> **Activity**: Reproduce every line of the material below exactly. No pictures belong in the copy.

START Source data

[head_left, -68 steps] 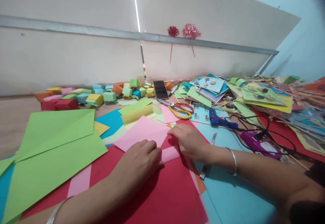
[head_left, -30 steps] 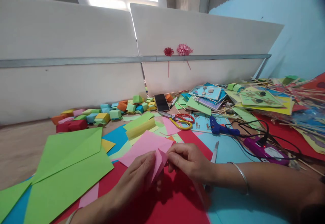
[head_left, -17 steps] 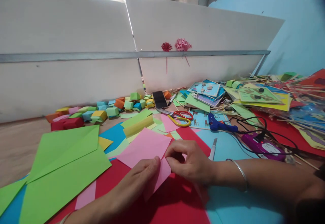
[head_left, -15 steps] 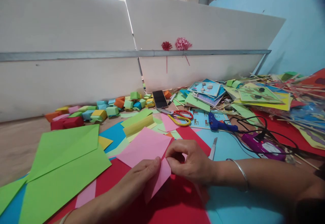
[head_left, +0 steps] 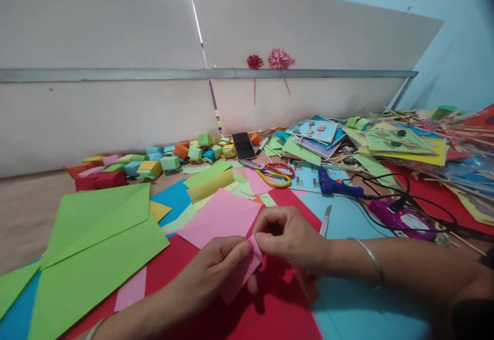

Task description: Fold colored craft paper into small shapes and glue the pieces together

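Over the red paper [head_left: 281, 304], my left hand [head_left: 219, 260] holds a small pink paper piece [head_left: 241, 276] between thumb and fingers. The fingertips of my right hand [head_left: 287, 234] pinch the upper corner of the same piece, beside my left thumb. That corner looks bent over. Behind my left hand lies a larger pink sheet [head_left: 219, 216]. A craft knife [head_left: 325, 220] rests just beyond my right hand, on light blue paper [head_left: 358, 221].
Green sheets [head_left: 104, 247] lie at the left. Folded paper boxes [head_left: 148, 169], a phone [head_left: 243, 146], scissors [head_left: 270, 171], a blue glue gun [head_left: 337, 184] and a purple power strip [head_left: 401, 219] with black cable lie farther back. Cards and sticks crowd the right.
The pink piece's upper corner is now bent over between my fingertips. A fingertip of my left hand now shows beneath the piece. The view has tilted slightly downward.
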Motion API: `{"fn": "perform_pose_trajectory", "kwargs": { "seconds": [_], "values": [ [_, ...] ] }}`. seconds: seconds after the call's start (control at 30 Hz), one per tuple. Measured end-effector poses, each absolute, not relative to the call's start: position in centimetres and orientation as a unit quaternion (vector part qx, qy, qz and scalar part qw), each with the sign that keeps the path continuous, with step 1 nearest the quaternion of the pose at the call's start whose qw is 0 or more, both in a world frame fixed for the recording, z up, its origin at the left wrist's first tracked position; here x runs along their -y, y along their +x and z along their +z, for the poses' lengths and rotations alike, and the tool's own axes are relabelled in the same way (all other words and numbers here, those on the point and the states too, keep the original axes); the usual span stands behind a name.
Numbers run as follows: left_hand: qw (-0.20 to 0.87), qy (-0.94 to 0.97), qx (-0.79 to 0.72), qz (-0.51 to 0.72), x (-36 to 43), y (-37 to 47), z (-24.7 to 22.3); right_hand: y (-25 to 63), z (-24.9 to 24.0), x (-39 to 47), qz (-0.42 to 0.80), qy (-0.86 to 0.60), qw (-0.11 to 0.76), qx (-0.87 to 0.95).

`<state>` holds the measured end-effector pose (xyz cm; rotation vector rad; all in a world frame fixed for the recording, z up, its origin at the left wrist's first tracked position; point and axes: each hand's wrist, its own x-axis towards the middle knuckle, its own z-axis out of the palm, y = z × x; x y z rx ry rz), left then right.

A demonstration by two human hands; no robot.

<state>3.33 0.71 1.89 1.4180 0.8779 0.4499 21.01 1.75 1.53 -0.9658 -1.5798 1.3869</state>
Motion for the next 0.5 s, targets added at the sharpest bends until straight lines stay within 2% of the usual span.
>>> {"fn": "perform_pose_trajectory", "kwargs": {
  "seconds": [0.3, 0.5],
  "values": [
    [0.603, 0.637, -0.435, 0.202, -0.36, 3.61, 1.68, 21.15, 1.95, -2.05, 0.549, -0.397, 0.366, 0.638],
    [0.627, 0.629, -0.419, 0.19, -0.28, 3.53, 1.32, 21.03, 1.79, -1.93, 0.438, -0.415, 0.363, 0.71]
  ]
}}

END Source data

> **Response box**:
[head_left, -68 steps] 
[head_left, -30 steps] 
[head_left, -17 steps] 
[head_left, -15 steps] 
[head_left, +0 steps] 

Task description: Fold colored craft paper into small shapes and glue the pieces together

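Over the red paper [head_left: 281, 304], my left hand [head_left: 219, 260] holds a small pink paper piece [head_left: 241, 276] between thumb and fingers. The fingertips of my right hand [head_left: 287, 234] pinch the upper corner of the same piece, beside my left thumb. That corner looks bent over. Behind my left hand lies a larger pink sheet [head_left: 219, 216]. A craft knife [head_left: 325, 220] rests just beyond my right hand, on light blue paper [head_left: 358, 221].
Green sheets [head_left: 104, 247] lie at the left. Folded paper boxes [head_left: 148, 169], a phone [head_left: 243, 146], scissors [head_left: 270, 171], a blue glue gun [head_left: 337, 184] and a purple power strip [head_left: 401, 219] with black cable lie farther back. Cards and sticks crowd the right.
The pink piece's upper corner is now bent over between my fingertips. A fingertip of my left hand now shows beneath the piece. The view has tilted slightly downward.
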Motion API: `{"fn": "perform_pose_trajectory", "kwargs": { "seconds": [_], "values": [ [_, ...] ] }}`. seconds: seconds after the call's start (control at 30 Hz), one per tuple. Measured end-effector poses, each absolute, not relative to the call's start: position in centimetres and orientation as a unit quaternion (vector part qx, qy, qz and scalar part qw), each with the sign that keeps the path continuous, with step 1 nearest the quaternion of the pose at the call's start whose qw is 0 or more, both in a world frame fixed for the recording, z up, its origin at the left wrist's first tracked position; here x runs along their -y, y along their +x and z along their +z, for the poses' lengths and rotations alike, and the tool's own axes are relabelled in the same way (all other words and numbers here, those on the point and the states too, keep the original axes); the usual span stands behind a name.
Numbers run as follows: left_hand: qw (-0.20 to 0.87), qy (-0.94 to 0.97), qx (-0.79 to 0.72), qz (-0.51 to 0.72), x (-36 to 43), y (-37 to 47), z (-24.7 to 22.3); right_hand: y (-25 to 63), z (-24.9 to 24.0), x (-39 to 47), qz (-0.42 to 0.80), qy (-0.86 to 0.60), qw (-0.11 to 0.76), qx (-0.87 to 0.95).

`<state>` holds the measured end-effector pose (xyz cm; rotation vector rad; all in a world frame fixed for the recording, z up, its origin at the left wrist's first tracked position; point and axes: each hand's wrist, its own x-axis towards the middle knuckle, its own z-axis out of the palm, y = z × x; x y z rx ry rz), left then right.

A demonstration by two human hands; no robot.

<state>3.33 0.71 1.89 1.4180 0.8779 0.4499 21.01 1.75 1.53 -0.9658 -1.5798 1.3869</state>
Motion for the next 0.5 s, targets added at the sharpest bends until straight lines stay within 2% of the usual span.
>>> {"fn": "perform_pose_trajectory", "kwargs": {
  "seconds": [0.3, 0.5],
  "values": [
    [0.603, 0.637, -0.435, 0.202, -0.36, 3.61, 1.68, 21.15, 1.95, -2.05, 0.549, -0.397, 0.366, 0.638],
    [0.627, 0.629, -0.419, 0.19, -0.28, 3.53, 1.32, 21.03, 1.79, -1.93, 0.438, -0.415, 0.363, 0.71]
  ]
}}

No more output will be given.